Show all the lines in the data below that include the word "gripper".
- - - - - - -
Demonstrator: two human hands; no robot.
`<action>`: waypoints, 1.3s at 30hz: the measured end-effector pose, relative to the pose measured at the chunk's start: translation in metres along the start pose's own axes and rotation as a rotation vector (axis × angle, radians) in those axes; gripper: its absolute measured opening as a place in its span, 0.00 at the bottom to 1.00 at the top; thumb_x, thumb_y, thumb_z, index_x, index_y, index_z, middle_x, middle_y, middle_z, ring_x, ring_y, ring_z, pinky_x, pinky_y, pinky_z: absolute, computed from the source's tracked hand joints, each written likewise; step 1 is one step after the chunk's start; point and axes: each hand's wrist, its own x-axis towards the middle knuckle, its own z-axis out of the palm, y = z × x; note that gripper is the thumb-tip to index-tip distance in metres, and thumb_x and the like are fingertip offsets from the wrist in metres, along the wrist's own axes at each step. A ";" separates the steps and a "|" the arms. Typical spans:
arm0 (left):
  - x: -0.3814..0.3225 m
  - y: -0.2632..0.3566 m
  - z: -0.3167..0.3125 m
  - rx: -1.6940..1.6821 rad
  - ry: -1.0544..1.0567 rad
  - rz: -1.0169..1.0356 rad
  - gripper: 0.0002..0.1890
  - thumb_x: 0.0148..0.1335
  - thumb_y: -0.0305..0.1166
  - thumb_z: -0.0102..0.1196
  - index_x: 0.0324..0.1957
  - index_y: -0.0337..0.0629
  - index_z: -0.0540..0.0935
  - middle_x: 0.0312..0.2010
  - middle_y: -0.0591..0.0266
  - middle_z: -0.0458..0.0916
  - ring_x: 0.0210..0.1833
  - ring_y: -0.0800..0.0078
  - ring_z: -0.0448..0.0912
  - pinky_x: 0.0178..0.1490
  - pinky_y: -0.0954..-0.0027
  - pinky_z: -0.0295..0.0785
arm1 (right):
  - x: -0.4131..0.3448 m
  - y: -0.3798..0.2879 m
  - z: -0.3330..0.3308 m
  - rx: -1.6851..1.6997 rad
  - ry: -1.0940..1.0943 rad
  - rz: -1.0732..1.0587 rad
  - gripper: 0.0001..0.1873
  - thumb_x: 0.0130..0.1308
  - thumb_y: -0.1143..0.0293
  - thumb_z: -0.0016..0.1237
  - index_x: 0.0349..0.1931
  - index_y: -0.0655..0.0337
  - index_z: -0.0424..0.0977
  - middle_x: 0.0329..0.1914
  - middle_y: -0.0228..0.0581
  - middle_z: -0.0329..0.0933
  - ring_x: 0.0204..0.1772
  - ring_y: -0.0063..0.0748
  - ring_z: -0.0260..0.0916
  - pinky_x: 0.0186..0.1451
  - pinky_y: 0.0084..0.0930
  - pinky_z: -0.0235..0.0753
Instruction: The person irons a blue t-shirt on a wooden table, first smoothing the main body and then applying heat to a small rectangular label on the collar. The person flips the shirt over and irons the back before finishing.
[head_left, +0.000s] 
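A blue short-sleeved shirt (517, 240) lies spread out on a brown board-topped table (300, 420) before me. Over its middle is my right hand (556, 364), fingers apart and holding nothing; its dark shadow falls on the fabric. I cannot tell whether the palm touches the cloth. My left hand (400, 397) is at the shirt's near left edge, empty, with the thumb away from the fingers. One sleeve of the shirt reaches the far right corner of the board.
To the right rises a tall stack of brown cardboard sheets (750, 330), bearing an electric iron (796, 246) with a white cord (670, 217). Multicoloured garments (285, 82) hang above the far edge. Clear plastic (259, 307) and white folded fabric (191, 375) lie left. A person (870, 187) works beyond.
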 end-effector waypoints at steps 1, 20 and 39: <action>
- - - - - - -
## Response for this exercise
`<action>`: waypoints, 1.3s at 30hz: the measured end-effector pose, relative to the pose measured at the chunk's start: translation in metres along the start pose's own axes and rotation as a rotation vector (axis × angle, radians) in those axes; gripper: its absolute measured opening as a place in its span, 0.00 at the bottom to 1.00 at the top; thumb_x, thumb_y, thumb_z, index_x, index_y, index_z, middle_x, middle_y, middle_z, ring_x, ring_y, ring_z, pinky_x, pinky_y, pinky_z: absolute, computed from the source's tracked hand joints, each written likewise; step 1 is one step after the chunk's start; point and axes: each hand's wrist, its own x-axis towards the middle knuckle, its own z-axis out of the palm, y = z × x; note that gripper is the thumb-tip to index-tip distance in metres, and thumb_x and the like are fingertip offsets from the wrist in metres, along the wrist's own axes at each step. A ";" separates the steps and a "|" the arms. Typical spans:
  - gripper: 0.0002..0.1890
  - gripper: 0.0001..0.1873

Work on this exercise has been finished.